U.N. spokesperson Stephane Dujarric said it would be impossible to stage such an evacuation without "devastating humanitarian consequences."


 Hamas’ media office said airstrikes hit cars in three locations as they headed south from Gaza City, killing 70 people. There was no immediate comment from the Israeli military on the strikes.

Two witnesses reported a strike on fleeing cars near the town of Deir el-Balah, south of the evacuation zone and in the area Israel told people to flee to. Fayza Hamoudi said she and her family were driving from their home in the north when the strike hit some distance ahead on the road and two vehicles burst into flames. A witness from another car on the road gave a similar account.

"Why should we trust that they’re trying to keep us safe?" Hamoudi said, her voice choking. "They are sick."

The Israeli military did not respond to a request for comment on the strike.

Many feared they would not be able to return or would be gradually displaced to Egypt’s Sinai Peninsula.

More than half of the Palestinians in Gaza are descendants of refugees from the 1948 war surrounding Israel’s creation, when hundreds of thousands fled or were expelled from what is now Israel. For many, the evacuation order dredged up fears of a second expulsion. Already, at least 423,000 people — nearly 1 in 5 Gazans — have been forced from their homes by Israeli airstrikes, the U.N. said Thursday.

 "Where is the sense of security in Gaza? Is this what Hamas is offering us?" said one resident, Tarek Mraish, standing by an avenue as vehicles flowed by.

The U.N. estimated that tens of thousands had fled homes in the north by Friday night.


Gaza’s Health Ministry said it was impossible to safely transport the many wounded from hospitals, which are already struggling with high numbers of dead and injured. "We cannot evacuate hospitals and leave the wounded and sick to die," spokesperson Ashraf al-Qidra said.

Farsakh, of the Palestinian Red Crescent, said some medics refused to abandon patients and instead called colleagues to say goodbye.

"We have wounded, we have elderly, we have children who are in hospitals," she said.
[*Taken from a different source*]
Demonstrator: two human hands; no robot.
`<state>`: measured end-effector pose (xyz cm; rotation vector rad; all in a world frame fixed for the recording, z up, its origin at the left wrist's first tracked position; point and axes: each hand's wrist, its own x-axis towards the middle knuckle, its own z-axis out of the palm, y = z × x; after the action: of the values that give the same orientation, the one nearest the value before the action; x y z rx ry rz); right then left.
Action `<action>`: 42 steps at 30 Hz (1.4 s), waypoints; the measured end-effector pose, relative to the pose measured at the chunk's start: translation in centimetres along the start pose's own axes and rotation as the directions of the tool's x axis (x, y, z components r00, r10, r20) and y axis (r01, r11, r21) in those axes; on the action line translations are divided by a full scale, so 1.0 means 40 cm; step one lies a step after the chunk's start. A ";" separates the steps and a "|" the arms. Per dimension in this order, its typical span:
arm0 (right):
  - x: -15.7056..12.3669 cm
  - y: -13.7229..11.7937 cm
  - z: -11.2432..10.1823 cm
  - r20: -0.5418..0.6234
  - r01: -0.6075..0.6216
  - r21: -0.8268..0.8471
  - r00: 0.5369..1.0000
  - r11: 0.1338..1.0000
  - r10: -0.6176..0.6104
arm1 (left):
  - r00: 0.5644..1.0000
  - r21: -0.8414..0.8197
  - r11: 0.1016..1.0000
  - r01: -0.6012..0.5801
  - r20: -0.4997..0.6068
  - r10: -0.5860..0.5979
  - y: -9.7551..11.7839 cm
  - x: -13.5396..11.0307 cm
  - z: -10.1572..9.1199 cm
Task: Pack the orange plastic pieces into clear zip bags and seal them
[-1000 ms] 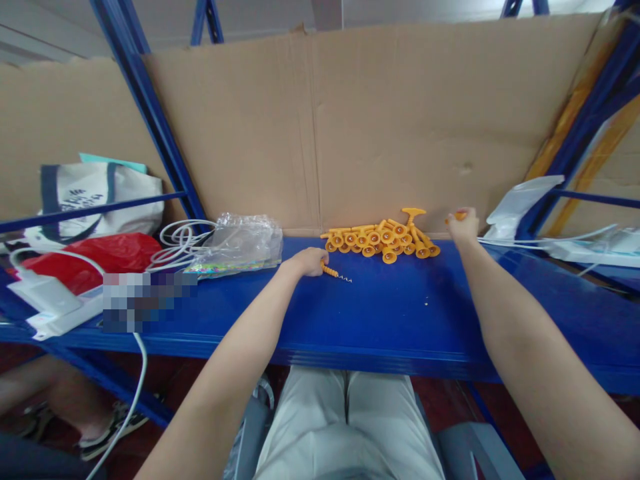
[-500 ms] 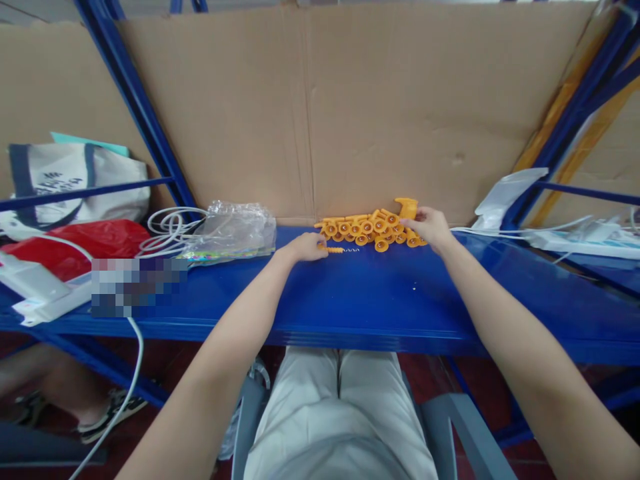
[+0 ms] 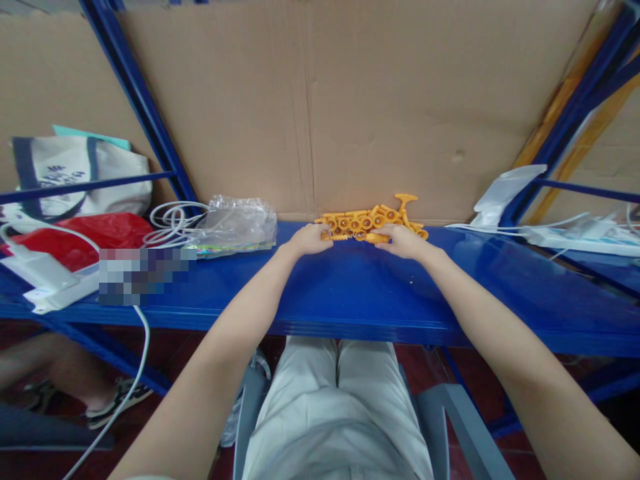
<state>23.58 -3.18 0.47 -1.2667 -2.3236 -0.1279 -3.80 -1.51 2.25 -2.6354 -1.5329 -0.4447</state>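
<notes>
My left hand (image 3: 314, 240) is closed around one end of a thin ribbed orange plastic rod (image 3: 342, 237), which points right. Facing it, my right hand (image 3: 406, 241) pinches an orange tube-like piece (image 3: 377, 238) whose end points left. A small gap lies between the two pieces. Just behind both hands is a pile of orange bell-mouthed plastic parts (image 3: 367, 222), several with round openings toward me. A T-shaped orange piece (image 3: 405, 198) stands up at the pile's right, against the cardboard. My fingertips are partly hidden.
The blue shelf top (image 3: 350, 293) runs across, backed by a cardboard panel (image 3: 400, 100). At left are a clear plastic bag (image 3: 235, 227), coiled white cable (image 3: 173, 223), a red bag (image 3: 107, 233) and a power strip (image 3: 65, 287). A white plastic piece (image 3: 505, 197) leans at right.
My right hand has moved left from the upright orange piece at the pile's right, and now holds an orange piece near the rod. My left hand keeps the rod, slightly farther back.
</notes>
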 end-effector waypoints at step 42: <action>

Al Awda Hospital struggled to evacuate dozens of patients and staff after the military contacted it and told it to do so by Friday night, said the aid group Doctors Without Borders, which supports the facility. The military extended the deadline to Saturday morning, it said.
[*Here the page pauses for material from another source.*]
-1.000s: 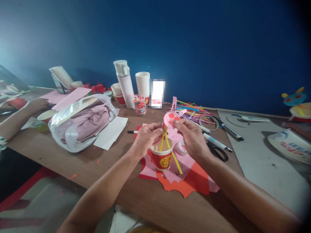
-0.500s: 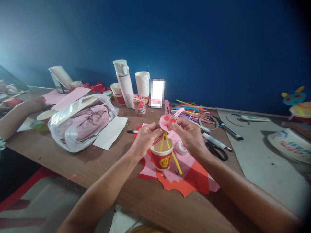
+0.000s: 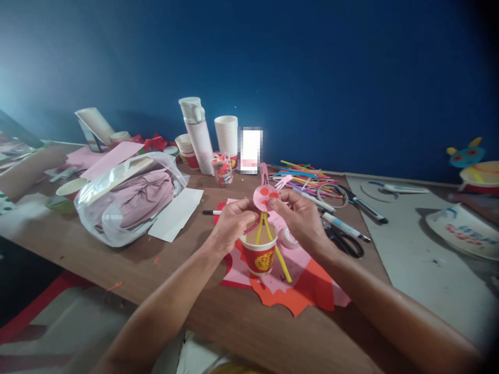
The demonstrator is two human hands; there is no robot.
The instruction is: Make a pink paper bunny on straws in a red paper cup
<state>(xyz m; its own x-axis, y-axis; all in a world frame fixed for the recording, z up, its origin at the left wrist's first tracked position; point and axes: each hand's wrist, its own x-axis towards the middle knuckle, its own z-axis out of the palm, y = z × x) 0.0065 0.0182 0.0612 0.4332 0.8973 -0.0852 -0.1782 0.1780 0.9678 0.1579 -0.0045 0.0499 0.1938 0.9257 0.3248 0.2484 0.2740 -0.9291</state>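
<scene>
A round pink paper rabbit head (image 3: 262,199) with two long ears and red-orange spots is held above a red-and-white paper cup (image 3: 260,255). My right hand (image 3: 298,213) pinches its right side, the thumb lying over the front. At its lower left edge my left hand (image 3: 233,222) has closed fingers; a thin dark pink strip curves out below them. Yellow pipe cleaners (image 3: 264,226) run from beneath the head down into the cup, and another yellow length (image 3: 283,264) sticks out at the cup's right. Under the cup lie pink paper (image 3: 306,257) and scalloped orange-red paper (image 3: 298,301).
Right of my hands lie colourful pipe cleaners (image 3: 300,174), black scissors (image 3: 346,243), tape (image 3: 289,238) and markers (image 3: 345,226). Behind stand a flask (image 3: 198,140), stacked cups (image 3: 226,136) and a small clear cup (image 3: 222,171). A plastic bag (image 3: 128,200) sits left, near another person's arm (image 3: 23,169).
The rabbit head and both my hands have shifted very slightly in the view, along with the whole scene. My grip looks nearly the same. At far left, the other person's arm has drawn back.
</scene>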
The U.N. agency for Palestinian refugees, known as UNRWA, said it would not evacuate its schools, where hundreds of thousands have taken shelter. But it relocated its headquarters to southern Gaza, according to spokesperson Juliette Touma.

 "The scale and speed of the unfolding humanitarian crisis is bone-chilling. Gaza is fast becoming a hellhole and is on the brink of collapse," said Philippe Lazzarini, UNRWA’s commissioner general.